Naomi qui soigne le pied d'un bénéficiaire.
Naomi qui soigne le pied d’un bénéficiaire.
Robert, bénévole de la Croix Rouge en train de soigner une plaie.

Les douches passent, la tension aussi. Un appareil photo dans cette fourmilière, ça suscite des regards. Jaume me met en garde, on pourrait m’embrouiller parce « Tu filmes quoi ? ». Mais on me sourit d’un air curieux, comme Baptiste, un bénéficiaire qui, comme moi, fait de l’argentique. On a même commencé à me demander si je voulais bien faire des portraits pour les envoyer ensuite. Comme Théo qui était ravi que je puisse lui offrir une photo de lui avec son chien.
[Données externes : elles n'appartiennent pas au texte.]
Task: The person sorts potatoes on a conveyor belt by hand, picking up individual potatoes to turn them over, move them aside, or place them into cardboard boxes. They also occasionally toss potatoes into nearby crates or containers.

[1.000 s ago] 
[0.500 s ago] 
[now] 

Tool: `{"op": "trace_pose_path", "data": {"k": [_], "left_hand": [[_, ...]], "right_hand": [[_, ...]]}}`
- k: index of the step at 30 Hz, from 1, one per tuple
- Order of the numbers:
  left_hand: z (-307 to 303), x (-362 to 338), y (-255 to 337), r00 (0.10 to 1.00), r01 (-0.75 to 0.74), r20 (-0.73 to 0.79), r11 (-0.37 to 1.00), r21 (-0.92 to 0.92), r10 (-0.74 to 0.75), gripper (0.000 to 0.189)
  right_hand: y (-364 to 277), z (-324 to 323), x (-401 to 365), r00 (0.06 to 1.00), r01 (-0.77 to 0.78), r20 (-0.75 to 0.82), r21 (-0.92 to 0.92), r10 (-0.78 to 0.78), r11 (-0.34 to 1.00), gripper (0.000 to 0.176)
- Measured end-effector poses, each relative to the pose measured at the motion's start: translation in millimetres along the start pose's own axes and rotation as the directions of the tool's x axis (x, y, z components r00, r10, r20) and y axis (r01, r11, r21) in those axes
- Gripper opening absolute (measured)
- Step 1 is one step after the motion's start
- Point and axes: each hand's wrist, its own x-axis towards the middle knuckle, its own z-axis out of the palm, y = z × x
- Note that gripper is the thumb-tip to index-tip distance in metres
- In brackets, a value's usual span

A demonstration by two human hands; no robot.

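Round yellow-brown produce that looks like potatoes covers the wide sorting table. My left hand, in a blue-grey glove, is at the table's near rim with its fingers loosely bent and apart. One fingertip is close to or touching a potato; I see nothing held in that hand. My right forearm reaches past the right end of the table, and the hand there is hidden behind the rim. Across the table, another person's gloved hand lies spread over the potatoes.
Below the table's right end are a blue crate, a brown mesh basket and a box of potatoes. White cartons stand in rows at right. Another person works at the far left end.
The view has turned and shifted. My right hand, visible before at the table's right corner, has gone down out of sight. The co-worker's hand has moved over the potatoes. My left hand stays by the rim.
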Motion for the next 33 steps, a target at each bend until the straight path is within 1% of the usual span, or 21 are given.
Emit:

Le temps passe, et vers la fin de la journée, on me présente Rabah. Un bénévole mais surtout un personnage, me dit-on, qu’on me somme de prendre en photo. Chaque soir, il fait des maraudes muni de son vélo. Le rendez-vous est donc pris, je le retrouverai à la Gare du Midi. Là-bas, il est à peine arrivé que des personnes dans le besoin l’accostent. « Ici tout le monde me connait, ça fait sept ans que je fais ça ». On l’appelle tonton, et ça lui va bien. Rabah porte son fidèle béret, et regarde les gens avec ses yeux bleus, qui débordent de compassion. Il fait le tour de plusieurs boulangeries qui le connaissent bien maintenant, et qui lui donnent leurs invendus. Quelques sandwichs, quelques salades et du café chaud ; c’est tout ce qu’il a à donner. Il m’explique qu’il a travaillé en Allemagne, il me parle de ses enfants qui y ont grandi. Rabah est venu en Belgique après la mort de sa femme. C’est là que j’ai commencé à m’apercevoir que de la tristesse s’était glissée dans ses yeux bleus. Mais pas le temps pour les états d’âmes, il faut nourrir ceux qui en ont besoin. Puis finir après 21h, et recommencer le lendemain.

Rabah, bénévole chez Doucheflux lors d’une de ses maraudes quotidiennes.